_Exercise instructions_. All entries need to be written out verbatim, with pictures omitted.

━━ Supplied records ━━

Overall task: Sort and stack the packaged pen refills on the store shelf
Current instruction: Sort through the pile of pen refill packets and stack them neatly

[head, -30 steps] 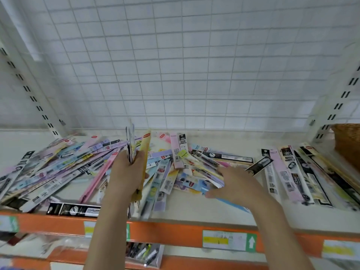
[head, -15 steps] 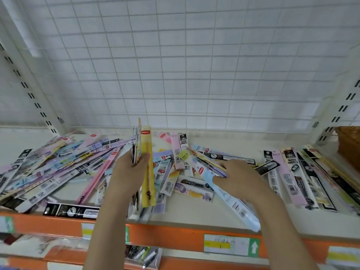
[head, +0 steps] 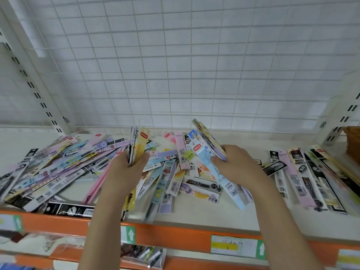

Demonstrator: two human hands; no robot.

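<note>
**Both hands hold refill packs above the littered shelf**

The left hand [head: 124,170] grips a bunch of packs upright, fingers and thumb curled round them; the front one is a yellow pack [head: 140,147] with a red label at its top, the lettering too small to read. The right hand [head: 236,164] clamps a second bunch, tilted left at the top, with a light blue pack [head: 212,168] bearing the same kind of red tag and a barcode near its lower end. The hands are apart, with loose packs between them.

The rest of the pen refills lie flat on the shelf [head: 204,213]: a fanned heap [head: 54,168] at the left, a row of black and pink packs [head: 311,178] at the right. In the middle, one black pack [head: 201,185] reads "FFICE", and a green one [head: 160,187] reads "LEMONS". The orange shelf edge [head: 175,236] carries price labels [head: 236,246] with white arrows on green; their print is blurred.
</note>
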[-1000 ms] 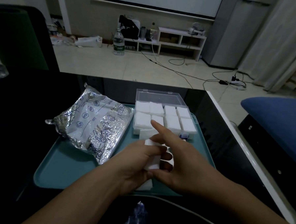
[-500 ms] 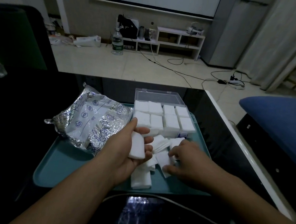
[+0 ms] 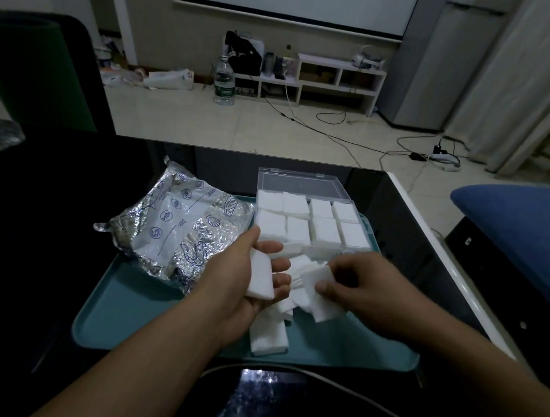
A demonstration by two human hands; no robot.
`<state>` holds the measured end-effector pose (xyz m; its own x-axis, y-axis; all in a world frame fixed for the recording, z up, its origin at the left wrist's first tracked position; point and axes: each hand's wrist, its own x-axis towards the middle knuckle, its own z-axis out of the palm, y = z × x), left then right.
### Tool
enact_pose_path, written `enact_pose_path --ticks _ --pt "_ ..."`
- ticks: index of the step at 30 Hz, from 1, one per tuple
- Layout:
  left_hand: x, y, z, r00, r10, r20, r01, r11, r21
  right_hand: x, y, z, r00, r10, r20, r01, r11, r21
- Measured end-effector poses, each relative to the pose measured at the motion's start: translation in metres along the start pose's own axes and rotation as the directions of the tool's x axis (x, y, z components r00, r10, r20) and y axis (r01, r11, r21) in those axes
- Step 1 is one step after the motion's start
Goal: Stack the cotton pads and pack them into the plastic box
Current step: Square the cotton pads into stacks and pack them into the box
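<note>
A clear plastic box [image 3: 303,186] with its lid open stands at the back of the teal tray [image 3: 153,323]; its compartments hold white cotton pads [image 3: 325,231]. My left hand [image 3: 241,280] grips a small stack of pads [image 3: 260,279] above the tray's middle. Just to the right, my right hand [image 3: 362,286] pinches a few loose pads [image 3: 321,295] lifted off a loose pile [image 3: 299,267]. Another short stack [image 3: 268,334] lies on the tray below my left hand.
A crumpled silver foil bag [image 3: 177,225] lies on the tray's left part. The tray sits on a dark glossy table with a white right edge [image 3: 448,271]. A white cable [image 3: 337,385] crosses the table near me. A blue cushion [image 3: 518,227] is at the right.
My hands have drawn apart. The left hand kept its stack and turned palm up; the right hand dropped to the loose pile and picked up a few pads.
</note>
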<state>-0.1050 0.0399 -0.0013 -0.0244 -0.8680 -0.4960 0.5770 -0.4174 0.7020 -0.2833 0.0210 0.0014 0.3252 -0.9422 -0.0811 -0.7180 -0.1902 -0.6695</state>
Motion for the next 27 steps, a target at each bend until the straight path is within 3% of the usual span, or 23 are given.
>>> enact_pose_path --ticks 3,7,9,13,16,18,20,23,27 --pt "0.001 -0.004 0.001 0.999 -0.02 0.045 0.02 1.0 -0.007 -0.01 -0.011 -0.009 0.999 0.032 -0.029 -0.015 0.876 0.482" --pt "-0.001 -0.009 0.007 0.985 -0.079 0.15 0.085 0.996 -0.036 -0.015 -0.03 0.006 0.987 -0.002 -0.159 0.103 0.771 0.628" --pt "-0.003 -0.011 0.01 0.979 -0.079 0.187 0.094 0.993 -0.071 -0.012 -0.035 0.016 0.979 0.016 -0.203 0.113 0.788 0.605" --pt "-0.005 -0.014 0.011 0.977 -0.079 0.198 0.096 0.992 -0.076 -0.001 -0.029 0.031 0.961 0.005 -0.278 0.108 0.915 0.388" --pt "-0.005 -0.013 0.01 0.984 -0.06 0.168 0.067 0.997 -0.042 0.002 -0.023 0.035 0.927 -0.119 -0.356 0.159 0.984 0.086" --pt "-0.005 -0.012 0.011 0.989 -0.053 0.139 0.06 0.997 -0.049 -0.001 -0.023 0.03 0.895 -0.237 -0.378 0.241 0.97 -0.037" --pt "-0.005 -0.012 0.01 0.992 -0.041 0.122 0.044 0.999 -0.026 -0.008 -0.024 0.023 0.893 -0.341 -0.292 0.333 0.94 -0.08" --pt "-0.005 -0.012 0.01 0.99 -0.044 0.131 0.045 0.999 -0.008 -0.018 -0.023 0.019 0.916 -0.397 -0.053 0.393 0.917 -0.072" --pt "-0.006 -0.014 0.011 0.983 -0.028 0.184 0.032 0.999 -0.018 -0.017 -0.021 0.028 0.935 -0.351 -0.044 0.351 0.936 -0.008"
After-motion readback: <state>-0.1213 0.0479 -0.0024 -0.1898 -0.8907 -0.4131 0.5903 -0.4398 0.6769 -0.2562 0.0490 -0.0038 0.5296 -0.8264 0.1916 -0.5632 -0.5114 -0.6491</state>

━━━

_The answer_.
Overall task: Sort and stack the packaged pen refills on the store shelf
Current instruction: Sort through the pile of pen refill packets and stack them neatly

[head, -30 steps] 
[head, -15 steps] 
[head, +0 steps] 

Demonstrator: two human hands; no robot.

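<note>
**Both hands hold refill packs above the littered shelf**

The left hand [head: 124,170] grips a bunch of packs upright, fingers and thumb curled round them; the front one is a yellow pack [head: 140,147] with a red label at its top, the lettering too small to read. The right hand [head: 236,164] clamps a second bunch, tilted left at the top, with a light blue pack [head: 212,168] bearing the same kind of red tag and a barcode near its lower end. The hands are apart, with loose packs between them.

The rest of the pen refills lie flat on the shelf [head: 204,213]: a fanned heap [head: 54,168] at the left, a row of black and pink packs [head: 311,178] at the right. In the middle, one black pack [head: 201,185] reads "FFICE", and a green one [head: 160,187] reads "LEMONS". The orange shelf edge [head: 175,236] carries price labels [head: 236,246] with white arrows on green; their print is blurred.
</note>
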[-1000 ms] 
[-500 ms] 
[+0 ms] 
A demonstration by two human hands; no robot.
`<state>` holds the measured end-effector pose (xyz m; its own x-axis, y-axis; all in a world frame fixed for the recording, z up, its origin at the left wrist's first tracked position; point and axes: each hand's wrist, its own x-axis towards the middle knuckle, its own z-axis out of the palm, y = z × x), left then right.
### Tool
enact_pose_path, written `enact_pose_path --ticks _ --pt "_ ..."`
- ticks: index of the step at 30 Hz, from 1, one per tuple
- Layout:
  left_hand: x, y, z, r00, r10, r20, r01, r11, r21
  right_hand: x, y, z, r00, r10, r20, r01, r11, r21
- Measured end-effector poses, each relative to the pose measured at the motion's start: translation in metres along the start pose's own axes and rotation as the directions of the tool's x axis (x, y, z components r00, r10, r20) and y axis (r01, r11, r21) in those axes
- Step 1 is one step after the motion's start
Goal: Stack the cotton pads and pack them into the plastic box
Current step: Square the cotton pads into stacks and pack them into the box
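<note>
A clear plastic box [image 3: 303,186] with its lid open stands at the back of the teal tray [image 3: 153,323]; its compartments hold white cotton pads [image 3: 325,231]. My left hand [image 3: 241,280] grips a small stack of pads [image 3: 260,279] above the tray's middle. Just to the right, my right hand [image 3: 362,286] pinches a few loose pads [image 3: 321,295] lifted off a loose pile [image 3: 299,267]. Another short stack [image 3: 268,334] lies on the tray below my left hand.
A crumpled silver foil bag [image 3: 177,225] lies on the tray's left part. The tray sits on a dark glossy table with a white right edge [image 3: 448,271]. A white cable [image 3: 337,385] crosses the table near me. A blue cushion [image 3: 518,227] is at the right.
My hands have drawn apart. The left hand kept its stack and turned palm up; the right hand dropped to the loose pile and picked up a few pads.
</note>
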<state>-0.1050 0.0399 -0.0013 -0.0244 -0.8680 -0.4960 0.5770 -0.4174 0.7020 -0.2833 0.0210 0.0014 0.3252 -0.9422 -0.0811 -0.7180 -0.1902 -0.6695</state>
Motion for the next 27 steps, a target at each bend until the straight path is within 3% of the usual span, or 23 are given.
>>> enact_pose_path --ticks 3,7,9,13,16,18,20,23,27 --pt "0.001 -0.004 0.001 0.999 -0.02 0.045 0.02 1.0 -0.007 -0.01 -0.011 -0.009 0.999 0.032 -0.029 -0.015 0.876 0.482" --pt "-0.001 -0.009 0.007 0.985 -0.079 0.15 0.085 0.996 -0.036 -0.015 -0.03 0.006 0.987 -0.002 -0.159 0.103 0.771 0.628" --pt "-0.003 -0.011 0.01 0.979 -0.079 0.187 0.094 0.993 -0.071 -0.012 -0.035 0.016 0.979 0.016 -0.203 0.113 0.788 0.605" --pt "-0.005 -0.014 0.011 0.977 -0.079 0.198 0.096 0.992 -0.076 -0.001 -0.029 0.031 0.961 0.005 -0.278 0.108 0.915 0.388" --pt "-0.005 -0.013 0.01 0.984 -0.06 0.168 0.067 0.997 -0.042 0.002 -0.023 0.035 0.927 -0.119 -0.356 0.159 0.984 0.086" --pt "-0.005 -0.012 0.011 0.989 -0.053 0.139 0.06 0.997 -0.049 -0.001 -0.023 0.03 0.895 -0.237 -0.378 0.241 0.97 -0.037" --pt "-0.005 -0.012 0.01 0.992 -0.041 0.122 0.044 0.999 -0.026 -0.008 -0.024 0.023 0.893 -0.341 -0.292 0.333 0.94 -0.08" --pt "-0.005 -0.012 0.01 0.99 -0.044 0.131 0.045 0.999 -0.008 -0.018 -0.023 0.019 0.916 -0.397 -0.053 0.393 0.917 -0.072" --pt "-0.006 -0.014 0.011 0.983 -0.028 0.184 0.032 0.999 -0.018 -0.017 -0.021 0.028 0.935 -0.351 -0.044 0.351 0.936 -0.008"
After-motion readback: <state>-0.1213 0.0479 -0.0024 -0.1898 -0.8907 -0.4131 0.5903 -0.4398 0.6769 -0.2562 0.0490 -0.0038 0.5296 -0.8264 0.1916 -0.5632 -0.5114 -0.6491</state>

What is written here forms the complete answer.